(Given information Opens)
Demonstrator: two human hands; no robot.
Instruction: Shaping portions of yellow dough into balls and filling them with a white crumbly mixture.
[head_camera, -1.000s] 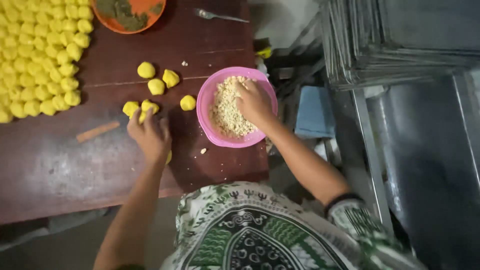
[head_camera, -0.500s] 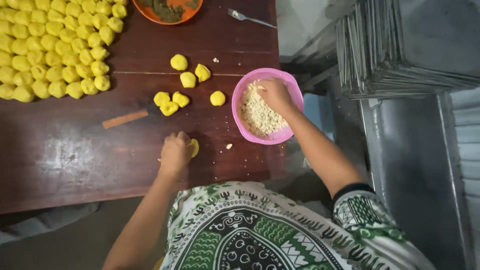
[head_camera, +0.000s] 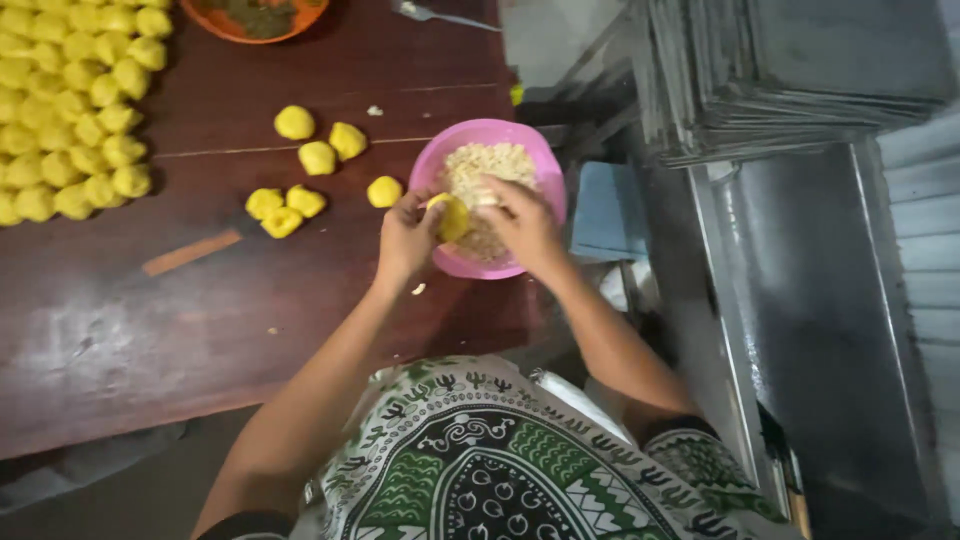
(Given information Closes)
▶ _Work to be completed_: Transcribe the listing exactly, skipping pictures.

▶ _Result_:
Demonstrator: two human hands; no robot.
Instruction: Shaping portions of yellow dough into balls and filling them with a white crumbly mixture.
[head_camera, -1.000s] 
[head_camera, -0.500s] 
[head_camera, +0.000s] 

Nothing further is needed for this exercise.